Activity
The required output is the stretch from the line containing "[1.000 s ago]" through the line containing "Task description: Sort" in the records below, unaltered and with no pictures.

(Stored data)
▼

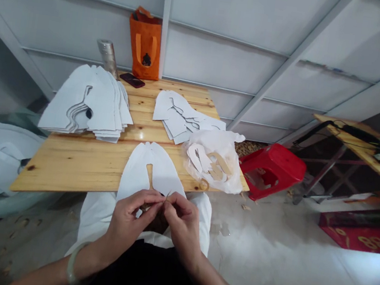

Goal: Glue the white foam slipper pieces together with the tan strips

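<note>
Over my lap, my left hand (129, 216) and my right hand (184, 226) meet with their fingertips pinched together. A tiny thin piece (168, 195) sticks up between the right thumb and finger; its kind cannot be made out. What the left fingertips pinch is hidden. Just beyond the hands, a white dome-shaped cut-out sheet (133, 165) with a slot in its middle lies partly over the table's front edge and runs down under my left hand. Something brown shows in the gap below my fingers, too covered to name.
On the wooden table (79, 160) stand a stack of white cut-outs (66, 98), a smaller pile (174, 124), a plastic bag of scraps (236, 162), a phone (132, 80), a silvery roll (108, 57) and an orange bag (145, 45). A red stool (278, 163) is to the right.
</note>
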`<state>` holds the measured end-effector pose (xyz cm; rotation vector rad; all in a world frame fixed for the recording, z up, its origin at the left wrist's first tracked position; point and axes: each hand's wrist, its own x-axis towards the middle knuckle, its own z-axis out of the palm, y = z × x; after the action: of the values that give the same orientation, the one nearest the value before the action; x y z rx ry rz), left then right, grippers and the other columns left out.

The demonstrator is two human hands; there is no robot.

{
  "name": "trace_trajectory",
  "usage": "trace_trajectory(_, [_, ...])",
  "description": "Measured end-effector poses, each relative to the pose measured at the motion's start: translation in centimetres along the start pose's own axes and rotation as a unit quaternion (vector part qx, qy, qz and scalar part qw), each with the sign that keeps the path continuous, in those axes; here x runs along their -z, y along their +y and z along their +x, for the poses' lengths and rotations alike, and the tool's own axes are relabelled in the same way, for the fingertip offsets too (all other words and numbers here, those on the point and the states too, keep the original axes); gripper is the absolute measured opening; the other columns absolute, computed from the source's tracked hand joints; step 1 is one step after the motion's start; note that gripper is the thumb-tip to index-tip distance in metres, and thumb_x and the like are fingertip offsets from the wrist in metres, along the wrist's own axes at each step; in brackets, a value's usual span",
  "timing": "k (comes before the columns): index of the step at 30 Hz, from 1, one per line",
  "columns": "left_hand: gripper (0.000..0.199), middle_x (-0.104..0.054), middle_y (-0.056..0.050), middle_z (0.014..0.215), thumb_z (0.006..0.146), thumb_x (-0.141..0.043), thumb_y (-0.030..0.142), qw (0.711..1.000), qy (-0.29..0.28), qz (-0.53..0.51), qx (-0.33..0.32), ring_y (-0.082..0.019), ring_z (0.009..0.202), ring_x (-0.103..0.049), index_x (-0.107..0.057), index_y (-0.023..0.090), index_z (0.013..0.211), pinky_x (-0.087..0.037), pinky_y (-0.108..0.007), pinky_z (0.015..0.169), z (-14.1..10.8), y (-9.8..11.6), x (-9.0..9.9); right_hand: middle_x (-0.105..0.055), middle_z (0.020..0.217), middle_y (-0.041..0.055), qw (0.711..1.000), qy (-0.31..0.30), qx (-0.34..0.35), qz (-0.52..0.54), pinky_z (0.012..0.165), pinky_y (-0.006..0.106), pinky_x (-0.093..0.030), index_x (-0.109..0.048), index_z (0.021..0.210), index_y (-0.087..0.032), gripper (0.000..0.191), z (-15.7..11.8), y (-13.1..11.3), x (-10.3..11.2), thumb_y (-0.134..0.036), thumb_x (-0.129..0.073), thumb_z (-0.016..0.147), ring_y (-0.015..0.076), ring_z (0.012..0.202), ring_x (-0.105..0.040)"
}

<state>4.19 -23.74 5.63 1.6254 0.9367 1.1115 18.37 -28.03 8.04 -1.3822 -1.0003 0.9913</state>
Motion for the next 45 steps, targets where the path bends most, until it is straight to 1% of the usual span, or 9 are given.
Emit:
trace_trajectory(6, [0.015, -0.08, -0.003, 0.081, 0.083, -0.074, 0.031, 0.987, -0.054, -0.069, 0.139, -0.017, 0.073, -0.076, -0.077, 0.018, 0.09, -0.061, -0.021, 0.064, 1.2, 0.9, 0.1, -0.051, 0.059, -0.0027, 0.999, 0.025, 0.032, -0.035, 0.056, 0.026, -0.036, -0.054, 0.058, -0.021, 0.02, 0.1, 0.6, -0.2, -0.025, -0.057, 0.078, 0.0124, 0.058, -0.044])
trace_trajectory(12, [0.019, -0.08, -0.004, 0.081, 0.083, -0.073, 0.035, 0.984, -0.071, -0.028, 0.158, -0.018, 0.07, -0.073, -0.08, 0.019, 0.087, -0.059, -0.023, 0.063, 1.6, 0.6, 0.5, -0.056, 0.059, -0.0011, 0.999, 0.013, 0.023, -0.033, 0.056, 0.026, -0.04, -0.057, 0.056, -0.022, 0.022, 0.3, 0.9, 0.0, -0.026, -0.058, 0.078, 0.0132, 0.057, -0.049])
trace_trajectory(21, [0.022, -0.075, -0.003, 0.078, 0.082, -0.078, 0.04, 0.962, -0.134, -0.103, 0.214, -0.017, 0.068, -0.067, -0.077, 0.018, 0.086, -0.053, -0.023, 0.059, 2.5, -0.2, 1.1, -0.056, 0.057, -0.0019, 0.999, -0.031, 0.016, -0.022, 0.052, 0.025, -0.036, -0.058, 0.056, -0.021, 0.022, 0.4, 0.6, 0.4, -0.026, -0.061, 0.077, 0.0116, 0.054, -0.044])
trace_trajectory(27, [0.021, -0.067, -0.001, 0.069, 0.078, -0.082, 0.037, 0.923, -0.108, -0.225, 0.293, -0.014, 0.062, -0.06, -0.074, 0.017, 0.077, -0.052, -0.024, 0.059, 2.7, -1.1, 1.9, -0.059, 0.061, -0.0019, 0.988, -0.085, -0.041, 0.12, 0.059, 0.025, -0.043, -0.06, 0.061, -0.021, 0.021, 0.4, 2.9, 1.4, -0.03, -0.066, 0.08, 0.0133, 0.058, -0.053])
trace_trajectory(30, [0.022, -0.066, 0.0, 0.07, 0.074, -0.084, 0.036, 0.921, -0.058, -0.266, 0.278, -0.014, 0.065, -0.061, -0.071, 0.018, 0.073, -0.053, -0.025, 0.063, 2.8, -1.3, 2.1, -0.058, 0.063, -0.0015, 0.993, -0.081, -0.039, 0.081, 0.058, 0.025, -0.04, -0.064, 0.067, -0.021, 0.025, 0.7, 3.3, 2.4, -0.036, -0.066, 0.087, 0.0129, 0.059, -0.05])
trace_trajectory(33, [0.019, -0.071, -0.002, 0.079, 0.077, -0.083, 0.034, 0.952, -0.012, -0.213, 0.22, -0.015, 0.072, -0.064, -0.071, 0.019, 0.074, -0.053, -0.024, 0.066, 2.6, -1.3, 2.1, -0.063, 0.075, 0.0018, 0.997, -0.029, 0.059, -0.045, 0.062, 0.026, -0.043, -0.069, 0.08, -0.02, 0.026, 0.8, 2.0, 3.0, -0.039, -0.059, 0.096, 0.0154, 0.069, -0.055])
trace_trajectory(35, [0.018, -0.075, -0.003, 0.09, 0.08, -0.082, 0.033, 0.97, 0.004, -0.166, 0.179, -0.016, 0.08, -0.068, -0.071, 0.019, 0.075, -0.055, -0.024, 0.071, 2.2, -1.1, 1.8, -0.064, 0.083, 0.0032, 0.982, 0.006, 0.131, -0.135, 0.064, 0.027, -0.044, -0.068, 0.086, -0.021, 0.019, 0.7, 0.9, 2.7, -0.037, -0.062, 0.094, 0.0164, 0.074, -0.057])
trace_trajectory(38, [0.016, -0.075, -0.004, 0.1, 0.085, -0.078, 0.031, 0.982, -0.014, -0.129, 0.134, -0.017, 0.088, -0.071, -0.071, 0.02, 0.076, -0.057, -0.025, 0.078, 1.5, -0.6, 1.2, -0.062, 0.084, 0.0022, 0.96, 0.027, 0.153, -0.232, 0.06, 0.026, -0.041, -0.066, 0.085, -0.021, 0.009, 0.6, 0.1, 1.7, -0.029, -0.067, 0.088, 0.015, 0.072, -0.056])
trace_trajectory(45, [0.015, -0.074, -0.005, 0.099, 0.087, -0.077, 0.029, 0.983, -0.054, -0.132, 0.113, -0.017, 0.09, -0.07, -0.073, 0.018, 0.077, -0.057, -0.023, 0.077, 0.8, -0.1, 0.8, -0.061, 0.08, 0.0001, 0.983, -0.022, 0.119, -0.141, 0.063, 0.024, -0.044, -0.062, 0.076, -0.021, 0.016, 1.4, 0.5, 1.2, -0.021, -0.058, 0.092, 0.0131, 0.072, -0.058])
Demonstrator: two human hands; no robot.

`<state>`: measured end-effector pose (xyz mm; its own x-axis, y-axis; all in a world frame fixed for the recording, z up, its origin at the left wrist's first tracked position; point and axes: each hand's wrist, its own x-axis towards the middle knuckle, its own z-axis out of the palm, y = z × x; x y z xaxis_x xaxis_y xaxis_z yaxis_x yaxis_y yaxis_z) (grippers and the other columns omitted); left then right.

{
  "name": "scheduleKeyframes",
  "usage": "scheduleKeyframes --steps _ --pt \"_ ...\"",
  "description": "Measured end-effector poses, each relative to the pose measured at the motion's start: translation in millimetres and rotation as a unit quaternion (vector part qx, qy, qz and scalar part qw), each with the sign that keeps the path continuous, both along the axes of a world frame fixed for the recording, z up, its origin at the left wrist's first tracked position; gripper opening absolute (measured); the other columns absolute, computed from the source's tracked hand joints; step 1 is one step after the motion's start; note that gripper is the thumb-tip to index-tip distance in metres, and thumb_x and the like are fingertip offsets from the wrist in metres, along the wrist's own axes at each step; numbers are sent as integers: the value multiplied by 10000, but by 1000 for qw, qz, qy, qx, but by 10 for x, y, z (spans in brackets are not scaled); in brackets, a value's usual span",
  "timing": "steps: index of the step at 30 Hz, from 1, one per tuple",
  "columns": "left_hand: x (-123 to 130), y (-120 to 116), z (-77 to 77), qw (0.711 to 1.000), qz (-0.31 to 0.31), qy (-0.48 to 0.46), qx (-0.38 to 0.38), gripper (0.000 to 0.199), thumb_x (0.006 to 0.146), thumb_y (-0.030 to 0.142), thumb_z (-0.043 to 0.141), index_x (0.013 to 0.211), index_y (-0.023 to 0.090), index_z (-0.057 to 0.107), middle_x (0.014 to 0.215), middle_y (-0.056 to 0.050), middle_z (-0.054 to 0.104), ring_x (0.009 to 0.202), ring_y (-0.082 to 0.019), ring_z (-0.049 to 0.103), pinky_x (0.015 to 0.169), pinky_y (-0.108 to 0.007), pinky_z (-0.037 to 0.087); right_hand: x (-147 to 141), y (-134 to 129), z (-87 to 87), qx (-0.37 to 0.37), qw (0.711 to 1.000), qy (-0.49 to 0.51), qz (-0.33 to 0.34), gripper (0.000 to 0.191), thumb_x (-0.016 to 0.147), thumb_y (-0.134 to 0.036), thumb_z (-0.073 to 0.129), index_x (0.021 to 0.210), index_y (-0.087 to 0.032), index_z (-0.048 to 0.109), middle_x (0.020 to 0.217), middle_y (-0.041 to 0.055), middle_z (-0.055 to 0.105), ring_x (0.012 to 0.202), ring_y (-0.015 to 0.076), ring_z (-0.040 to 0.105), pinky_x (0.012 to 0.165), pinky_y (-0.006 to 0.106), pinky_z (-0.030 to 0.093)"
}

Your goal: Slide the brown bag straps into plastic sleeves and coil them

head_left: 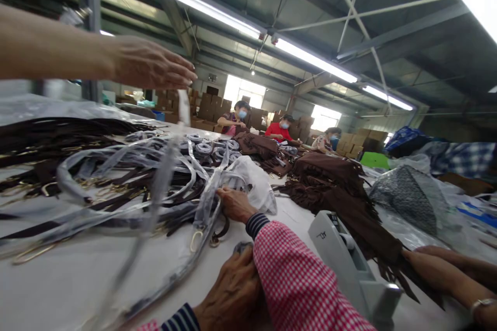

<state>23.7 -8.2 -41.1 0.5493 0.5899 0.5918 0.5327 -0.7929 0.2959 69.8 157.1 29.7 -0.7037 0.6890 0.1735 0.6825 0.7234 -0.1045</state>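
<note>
My right hand, reaching forward in a pink checked sleeve, pinches a plastic-wrapped strap with its fingertips. A gold ring clasp hangs at the lower end of the wrapping, and a short dark strap with a metal ring lies beside it. Nearer to me, my left hand is closed low over the table, partly behind my right sleeve. A small greyish thing shows at its fingers; its kind is unclear. Several wrapped straps lie tangled left of my right hand.
A co-worker's hand at left lifts a blurred wrapped strap. At right, another person's hands touch brown fringed material. A grey tape-dispenser-like machine stands near my right arm. Dark straps pile up left.
</note>
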Motion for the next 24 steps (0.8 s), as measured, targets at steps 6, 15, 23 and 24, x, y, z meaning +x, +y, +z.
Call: scheduleKeyframes --steps 6,15,23,24 --pt "-21 111 -337 999 -9 -50 9 418 921 435 616 1307 282 663 1246 -156 706 1207 -374 612 1006 -525 540 -597 -344 -167 -19 997 -19 68 166 903 -196 572 994 -129 692 897 135 740 795 267 697 695 339 532" --pt "1 105 -209 1000 -17 -10 20 284 922 316 606 1193 259 670 1234 -129 707 1154 -342 612 983 -501 528 -343 -506 22 -319 914 80 239 260 917 -177 644 1171 -185 700 1251 47 728 968 174 716 717 209 579" --pt "88 180 -261 993 70 97 -4 177 803 293 768 862 189 638 936 -93 704 907 -288 590 751 -430 510 485 217 187 -102 990 21 -98 281 997 -98 477 1098 -93 739 1076 125 769 962 206 753 784 277 587" --pt "92 190 -273 993 69 95 -2 166 810 286 765 865 190 641 939 -95 707 899 -286 590 739 -429 507 431 295 163 -78 989 7 -122 236 1013 -147 519 1104 -92 730 1099 133 756 988 222 742 825 321 591"
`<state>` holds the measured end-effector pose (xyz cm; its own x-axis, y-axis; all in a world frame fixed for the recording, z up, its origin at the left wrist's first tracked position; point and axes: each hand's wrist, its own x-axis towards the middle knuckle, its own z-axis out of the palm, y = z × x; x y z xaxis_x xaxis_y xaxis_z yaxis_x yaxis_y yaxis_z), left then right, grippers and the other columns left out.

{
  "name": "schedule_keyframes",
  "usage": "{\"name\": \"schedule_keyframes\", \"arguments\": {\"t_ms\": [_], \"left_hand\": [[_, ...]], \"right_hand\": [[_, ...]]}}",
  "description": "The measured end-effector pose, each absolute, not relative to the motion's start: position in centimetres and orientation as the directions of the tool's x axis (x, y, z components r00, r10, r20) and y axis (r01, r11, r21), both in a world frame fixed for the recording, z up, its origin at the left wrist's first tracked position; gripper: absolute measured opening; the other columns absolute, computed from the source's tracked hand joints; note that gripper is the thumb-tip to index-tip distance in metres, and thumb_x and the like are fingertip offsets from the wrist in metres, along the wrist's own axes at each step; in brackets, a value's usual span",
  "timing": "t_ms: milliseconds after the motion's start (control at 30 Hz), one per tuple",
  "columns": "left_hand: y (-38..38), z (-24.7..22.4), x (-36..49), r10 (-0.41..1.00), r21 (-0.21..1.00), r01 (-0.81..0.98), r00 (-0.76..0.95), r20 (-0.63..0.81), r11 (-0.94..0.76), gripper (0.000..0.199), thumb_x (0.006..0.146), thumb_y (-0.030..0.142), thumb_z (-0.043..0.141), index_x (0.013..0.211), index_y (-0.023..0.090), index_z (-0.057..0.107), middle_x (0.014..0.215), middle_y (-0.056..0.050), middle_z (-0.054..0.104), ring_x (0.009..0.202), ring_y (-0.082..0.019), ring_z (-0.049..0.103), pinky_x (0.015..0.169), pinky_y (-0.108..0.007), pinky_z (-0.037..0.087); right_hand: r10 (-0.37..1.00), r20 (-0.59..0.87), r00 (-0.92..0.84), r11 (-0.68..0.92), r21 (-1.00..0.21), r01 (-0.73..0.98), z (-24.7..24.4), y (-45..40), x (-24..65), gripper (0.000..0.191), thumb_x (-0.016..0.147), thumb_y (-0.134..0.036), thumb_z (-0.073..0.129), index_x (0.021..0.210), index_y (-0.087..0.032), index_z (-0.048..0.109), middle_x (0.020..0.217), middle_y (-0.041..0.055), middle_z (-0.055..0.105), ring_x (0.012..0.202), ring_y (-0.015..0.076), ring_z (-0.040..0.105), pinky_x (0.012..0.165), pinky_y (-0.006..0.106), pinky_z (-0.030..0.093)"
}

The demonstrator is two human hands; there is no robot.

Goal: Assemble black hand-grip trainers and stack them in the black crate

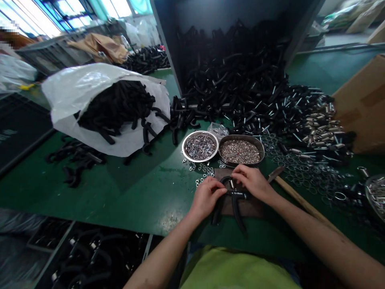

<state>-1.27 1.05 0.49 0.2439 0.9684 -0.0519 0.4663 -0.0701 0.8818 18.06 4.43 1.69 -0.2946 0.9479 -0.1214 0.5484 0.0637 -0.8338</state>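
A black two-legged hand grip with a small metal spring near its top lies over a brown plate in front of me. From the left, my left hand pinches the black grip near its crossing part. My right hand is at the top of the spring, thumb and fingers pressed together; what they hold is too small to make out. Behind my hands stand a round bowl of small metal parts and an oval tin of tiny rivet-like pieces.
A white sack spills black handles at the left. Black parts pile up in a large dark bin behind. Springs and metal rings lie at the right, near a cardboard box and a wooden stick.
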Motion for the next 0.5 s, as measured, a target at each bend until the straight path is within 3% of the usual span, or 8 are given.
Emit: {"name": "schedule_keyframes", "arguments": {"t_ms": [167,500], "left_hand": [[0.8,-0.3,0.1,0.965,0.775,0.603,0.26,0.035,-0.191,0.004,0.083,0.019,0.058,0.079,0.018,0.061,0.083,-0.001,0.057,0.084,-0.016,0.054,0.075,-0.028,0.042],[0.2,-2.0,0.3,0.893,0.562,0.697,0.394,0.218,-0.445,0.01,0.087,0.02,0.051,0.085,0.018,0.061,0.085,-0.004,0.056,0.082,-0.017,0.053,0.07,-0.027,0.042]], "right_hand": [[0.964,-0.025,-0.265,0.183,-0.664,0.725,0.0,5.0,17.4,0.02,0.089,-0.031,0.046,0.08,-0.018,0.058,0.081,0.0027,0.066,0.077,0.0153,0.059,0.069,0.026,0.041],[0.92,0.028,-0.391,0.36,-0.454,0.815,-0.3,3.9,16.9,0.023,0.094,-0.029,0.039,0.086,-0.017,0.058,0.089,0.007,0.062,0.083,0.0178,0.057,0.067,0.026,0.036]]}}
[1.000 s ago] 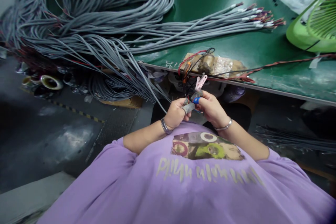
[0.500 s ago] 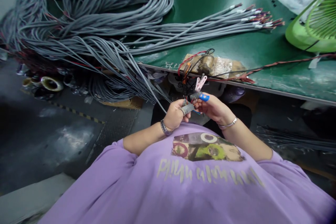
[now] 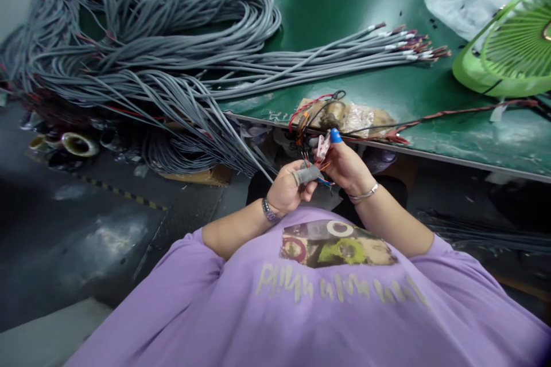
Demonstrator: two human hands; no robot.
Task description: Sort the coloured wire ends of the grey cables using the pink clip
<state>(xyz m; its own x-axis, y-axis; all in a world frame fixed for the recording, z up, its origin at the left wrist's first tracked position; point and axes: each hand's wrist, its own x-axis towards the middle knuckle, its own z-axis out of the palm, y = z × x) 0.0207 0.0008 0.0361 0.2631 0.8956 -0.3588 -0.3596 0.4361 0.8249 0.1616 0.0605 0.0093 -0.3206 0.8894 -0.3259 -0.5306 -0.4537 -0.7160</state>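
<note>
My left hand (image 3: 289,188), its thumb in a grey cover, pinches the end of a grey cable whose thin coloured wires (image 3: 323,181) fan out beside the fingertips. Close by on the right, my right hand (image 3: 346,169) has its fingers closed on a pink clip (image 3: 322,148) at the table edge; a blue wrap covers one fingertip. Dark and orange leads (image 3: 302,126) hang just behind the clip. A taped wooden block (image 3: 361,118) lies on the edge above both hands.
Long grey cables (image 3: 258,69) spread over the green table (image 3: 318,6) from the left. A green fan (image 3: 482,71) and a clear plastic bag (image 3: 473,0) sit at the right. Rolls of tape (image 3: 80,144) are below the table at left.
My right hand has moved up to the pink clip, which now sits lower and tilted between its fingers. My left hand still pinches the cable end. The whole view has shifted slightly.
</note>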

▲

Response to the exercise
[1.000 s ago] 
[0.500 s ago] 
[now] 
Demonstrator: two human hands; no robot.
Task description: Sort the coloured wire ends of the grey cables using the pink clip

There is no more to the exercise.